The conventional wisdom on why women consume so many crime narratives, and one that I myself have repeated many times, is that we are the most common victims of everyday violence. We live in fear of being victimized in more extreme ways, wondering what we would do if the worst happened. True crime narratives, we imagine, function as rehearsals for catastrophe, a kind of repetition compulsion brought on by the trauma of ordinary life as a woman.
This sounds right to me, but it’s never quite felt right. To put it bluntly, I am not particularly worried about being the victim of a violent crime. I’ve been frightened in a dark alley; I have spiked my keys between my fingers; I’ve been catcalled and occasionally groped. But, due to my relatively privileged life, I don’t lie awake wondering if I’ll be the victim of human-trafficking, still less that I will be cut into pieces and put in a trunk. These are, for me, fleeting thoughts, and while I do not at all dismiss the idea that they are constant and valid preoccupations for many women, the fact is, they aren’t for me. And yet I still read those narratives, and sometimes, as in my first book Good as Gone, write those narratives.
Take the missing-girl plot, still going strong more than a decade after Gone Girl. Why, if we're rehearsing our own potential kidnappings, are so many missing-girl stories about the people left behind? Being the mother of a kidnapped girl, though traumatic, has inherently lower stakes than being kidnapped. Though many of these narratives toggle back and forth between POVs, it’s surprising how many are about the search, not the victim. In domestic suspense like Good as Gone, it may be the mother who searches; in detective fiction, it’s a professional investigator. But from CSI:SVU to the John Ford film The Searchers, we are generally more interested in the experience of the one left behind than the one taken.
I would suggest that while the external stakes of these books may seem to be about survival, at their core, they are more about grief—or, to be even more precise, rejection.
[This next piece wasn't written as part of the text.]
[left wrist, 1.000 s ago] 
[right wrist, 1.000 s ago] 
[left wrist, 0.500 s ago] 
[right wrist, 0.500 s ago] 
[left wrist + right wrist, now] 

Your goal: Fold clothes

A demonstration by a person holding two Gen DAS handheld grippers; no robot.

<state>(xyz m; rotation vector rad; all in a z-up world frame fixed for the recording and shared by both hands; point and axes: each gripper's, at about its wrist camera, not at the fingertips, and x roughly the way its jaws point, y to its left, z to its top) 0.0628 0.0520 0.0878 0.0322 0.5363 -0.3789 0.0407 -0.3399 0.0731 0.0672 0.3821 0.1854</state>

We all experience death at some point in our lives. But the crushing pain of bereavement is acknowledged within our culture, even if inadequately. What about the pain of rejection? Who hasn’t experienced a breakup that feels like the person has simply “gone missing” from our lives? What about losing a best friend to a boyfriend we hate, or a cross-country move? And why so many tales about children who disappear? Is it that our own children will, in the natural order of things, disappear some day, turning into adults we don’t recognize, with interests we don’t share, who no longer want to be with us? Where in our culture is the acknowledgment of this more ordinary grief?
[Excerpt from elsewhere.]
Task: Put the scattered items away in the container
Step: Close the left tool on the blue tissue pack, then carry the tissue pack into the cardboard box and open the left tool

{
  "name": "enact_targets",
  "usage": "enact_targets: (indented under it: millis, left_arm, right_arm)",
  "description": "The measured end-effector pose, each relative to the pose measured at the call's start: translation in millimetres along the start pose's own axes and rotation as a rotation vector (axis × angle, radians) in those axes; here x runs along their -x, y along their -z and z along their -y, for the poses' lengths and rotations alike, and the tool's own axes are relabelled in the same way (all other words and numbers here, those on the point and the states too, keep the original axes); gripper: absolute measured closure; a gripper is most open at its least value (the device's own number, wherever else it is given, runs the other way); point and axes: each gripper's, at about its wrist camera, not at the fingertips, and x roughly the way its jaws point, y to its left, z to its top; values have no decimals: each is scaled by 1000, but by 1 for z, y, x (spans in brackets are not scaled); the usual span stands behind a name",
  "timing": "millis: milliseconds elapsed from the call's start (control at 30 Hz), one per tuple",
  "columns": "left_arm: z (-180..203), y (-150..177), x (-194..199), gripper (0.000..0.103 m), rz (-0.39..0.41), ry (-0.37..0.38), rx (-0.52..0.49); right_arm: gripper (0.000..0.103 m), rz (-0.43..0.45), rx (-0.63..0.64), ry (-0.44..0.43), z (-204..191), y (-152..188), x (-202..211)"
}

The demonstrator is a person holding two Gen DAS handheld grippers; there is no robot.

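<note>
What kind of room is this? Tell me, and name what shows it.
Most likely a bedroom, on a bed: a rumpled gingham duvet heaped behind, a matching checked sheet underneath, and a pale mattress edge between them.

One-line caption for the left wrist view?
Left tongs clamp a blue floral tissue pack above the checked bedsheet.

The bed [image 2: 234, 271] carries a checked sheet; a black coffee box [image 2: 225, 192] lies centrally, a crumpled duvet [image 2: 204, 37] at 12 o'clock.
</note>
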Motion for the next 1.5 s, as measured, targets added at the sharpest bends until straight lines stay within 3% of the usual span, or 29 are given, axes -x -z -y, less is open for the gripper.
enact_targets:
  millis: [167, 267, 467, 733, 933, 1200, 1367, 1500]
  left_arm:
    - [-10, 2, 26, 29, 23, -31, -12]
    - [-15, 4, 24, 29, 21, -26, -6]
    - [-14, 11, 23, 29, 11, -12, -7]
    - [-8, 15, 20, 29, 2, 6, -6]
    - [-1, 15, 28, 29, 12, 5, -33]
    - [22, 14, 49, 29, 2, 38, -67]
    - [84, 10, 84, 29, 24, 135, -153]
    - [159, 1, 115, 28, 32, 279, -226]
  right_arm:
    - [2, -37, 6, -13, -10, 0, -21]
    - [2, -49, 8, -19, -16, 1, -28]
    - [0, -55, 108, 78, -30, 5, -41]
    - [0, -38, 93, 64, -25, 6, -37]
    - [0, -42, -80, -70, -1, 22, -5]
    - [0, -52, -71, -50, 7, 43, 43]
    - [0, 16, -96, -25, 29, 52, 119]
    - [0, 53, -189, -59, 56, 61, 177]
Good as Gone is the story of a missing girl who returns to her mother as an adult—only to have her mother suspect she’s an imposter. Despite what the jacket copy says, the central question of the novel is not, “Is Julie really Julie?” The question is, What does it feel like when your daughter becomes unrecognizable to you? And, since I wrote the book using Julie’s POV as well—what does it feel like to be unrecognized, even rejected, by your own mother?
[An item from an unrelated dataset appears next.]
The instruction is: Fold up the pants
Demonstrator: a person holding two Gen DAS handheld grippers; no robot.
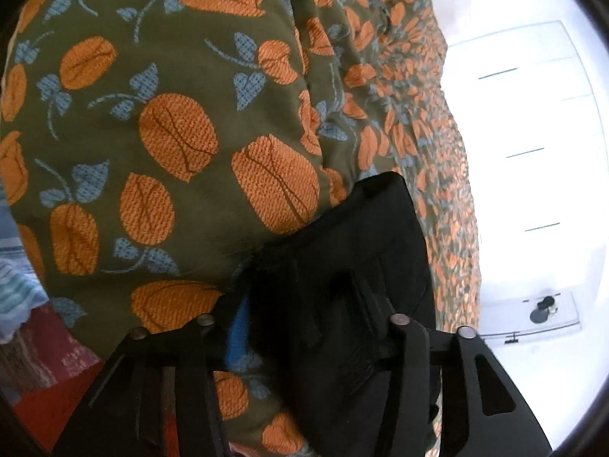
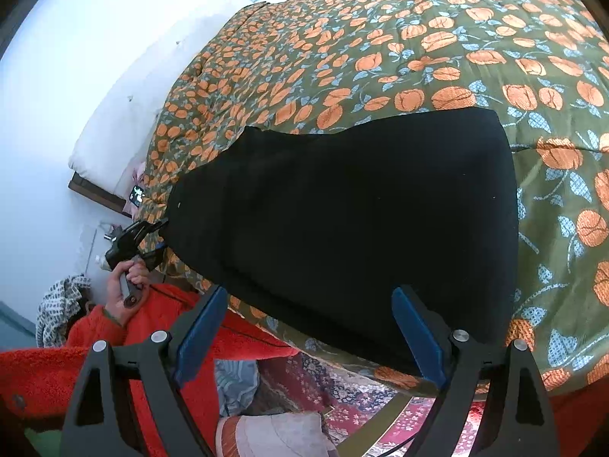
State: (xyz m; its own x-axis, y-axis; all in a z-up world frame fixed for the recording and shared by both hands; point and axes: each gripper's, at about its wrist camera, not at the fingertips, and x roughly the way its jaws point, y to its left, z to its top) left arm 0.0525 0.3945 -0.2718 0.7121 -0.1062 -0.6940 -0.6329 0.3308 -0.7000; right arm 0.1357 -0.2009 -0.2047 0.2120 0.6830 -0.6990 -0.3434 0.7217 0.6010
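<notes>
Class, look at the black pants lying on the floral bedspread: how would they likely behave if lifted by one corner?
The black pants would probably sag, since they drape flat over the bedspread edge. They look thick and layered, so likely fairly heavy. The matte fabric seems unlikely to slip from the left gripper at their corner.

**Matt cloth, woven quilt, hard plastic**

The pants (image 2: 342, 209) show as deep black matt cloth, soft, no sheen. Beneath, the bedspread (image 2: 475, 57) looks coarse-woven, its orange flowers visibly textured. The right gripper (image 2: 308, 331) is matt black plastic with smooth blue pads (image 2: 416, 337) and shiny metal pins. The sleeve (image 2: 95, 327) is fuzzy orange fleece.
</notes>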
Break-ups, children leaving home, parents who don’t understand. These are such ordinary griefs that telling about them cannot convey the strength of our emotional responses to them. As readers, as writers, our feelings go in search of more extreme narratives. We long to show what telling cannot convey.
To take another genre to which many of us are drawn right now: cli-fi, a subgenre of speculative fiction set in the midst or aftermath of a global climate catastrophe, often in the near future. The external stakes of this genre are easy to explain. Who isn’t worried about the world the next generation will inhabit? But if the matter is so urgent as to require calls to action—and it is—why not describe the state of things as they are? Isn’t that apocalyptic enough? Wouldn’t it be more constructive to show the fight to save our planet? Why focus on what happens if we fail this test?
The fact is, most of us experience the climate change catastrophe in ways that are almost disturbingly benign. We read distressing articles about climate refugees; suffer through uncomfortably hot summers and increasingly common natural disasters; vow to consume less, take a few half-steps in that direction, and wind up feeling futile. These discomforts, when stated bluntly, are bearable and banal. What they do not capture is the corrosive dread, the quagmires of depression, the guilty anguish when we think of what our children may suffer when we are gone. The day-to-day reality just does not capture the crushing scale, the profound urgency, the abject terror. The question of cli-fi is not, How will we survive? The question is, Why would we want to? What meaning is left for us after we have murdered the world?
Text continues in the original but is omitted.